Anglers in Western Australia hoping to gain access to local water supply dams have been left disappointed after making unsuccessful submissions to WA’s Public Administration Committee.
The committee put together the Report into Recreational Activities within Public Drinking Water Source Areas, released last week, which doesn’t look favourably at rec fishing in water supplies.
It concluded that “The Committee finds that that humans recreating in source areas pose an unacceptable risk to drinking water quality.
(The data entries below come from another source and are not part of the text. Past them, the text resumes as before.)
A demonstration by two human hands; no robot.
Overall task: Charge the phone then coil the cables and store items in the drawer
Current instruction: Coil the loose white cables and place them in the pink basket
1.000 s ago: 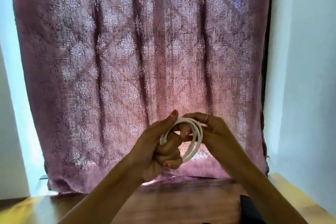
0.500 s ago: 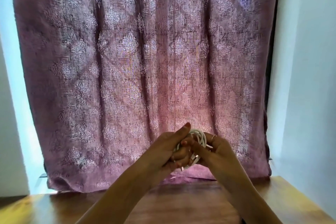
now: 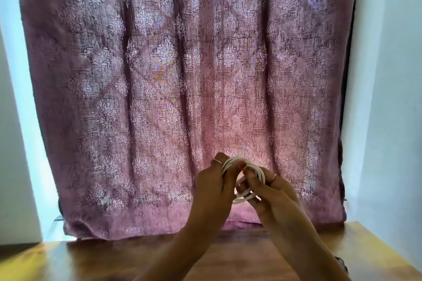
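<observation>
Up off the desk point(image 3: 96, 258), both hands meet in front of the curtain point(image 3: 159, 98), which hangs across the far side and ends at the desk's far edge. To the left, a pale wall point(image 3: 13, 166) borders the curtain, and bare wood runs along the near left. The left hand point(image 3: 212, 191) wraps its fingers round the left side of the white cable point(image 3: 259, 172), wound into a small coil of several loops. The right hand point(image 3: 271, 198) pinches the coil's right side, fingers curled on the strands. The coil hangs clear above the wood. On the right, another pale wall point(image 3: 388, 121) closes in beside the desk's right edge.
</observation>
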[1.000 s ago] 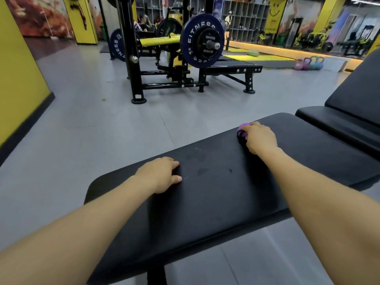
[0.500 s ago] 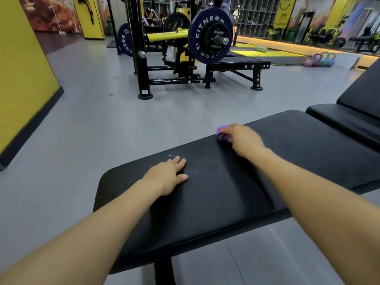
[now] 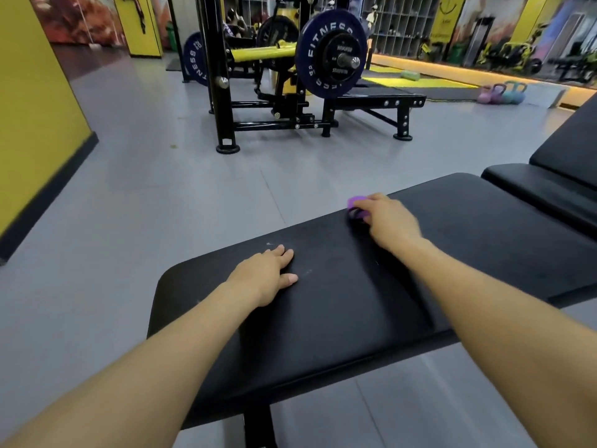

Recommendation 1: The Committee recommends no increase in the amount of current recreational activity in the outer catchments of public drinking water source areas.”
With this announcement there have ben calls for an independent review of water management in the state, looking at issues such as a lack of riparian zones, reduced flows due to inappropriate and excessive damming and ongoing pollution events.
According to Perthnow.com.au, Recfishwest executive director Frank Prokop was furious with the outcome and said that the parliamentary committee that reviewed the access for recreation in at least some dams that were also used for drinking water was “gut hooked”.
“They have swallowed to the fullest possible extent the fanciful propositions put to them by self-interested water engineers. If they were a fish, you would declare them unlikely to able to survive the trauma and should not be returned to the electorate.” Prokop said.
“They have accepted as gospel the extraordinary proposition that allowing recreation anywhere you could see the water and be tempted by it would lead to catastrophe, while at the same time suggesting that preventing access but not further treating water would absolutely ensure that we were safe. This is simply not true.
“This report puts an informed debate on water management and recreation back at least 20 years. Unfortunately it will take a health scare in a supposedly protected catchment for real politicians to make the water authorities accountable for realistic and equitable policies,” Prokop concluded.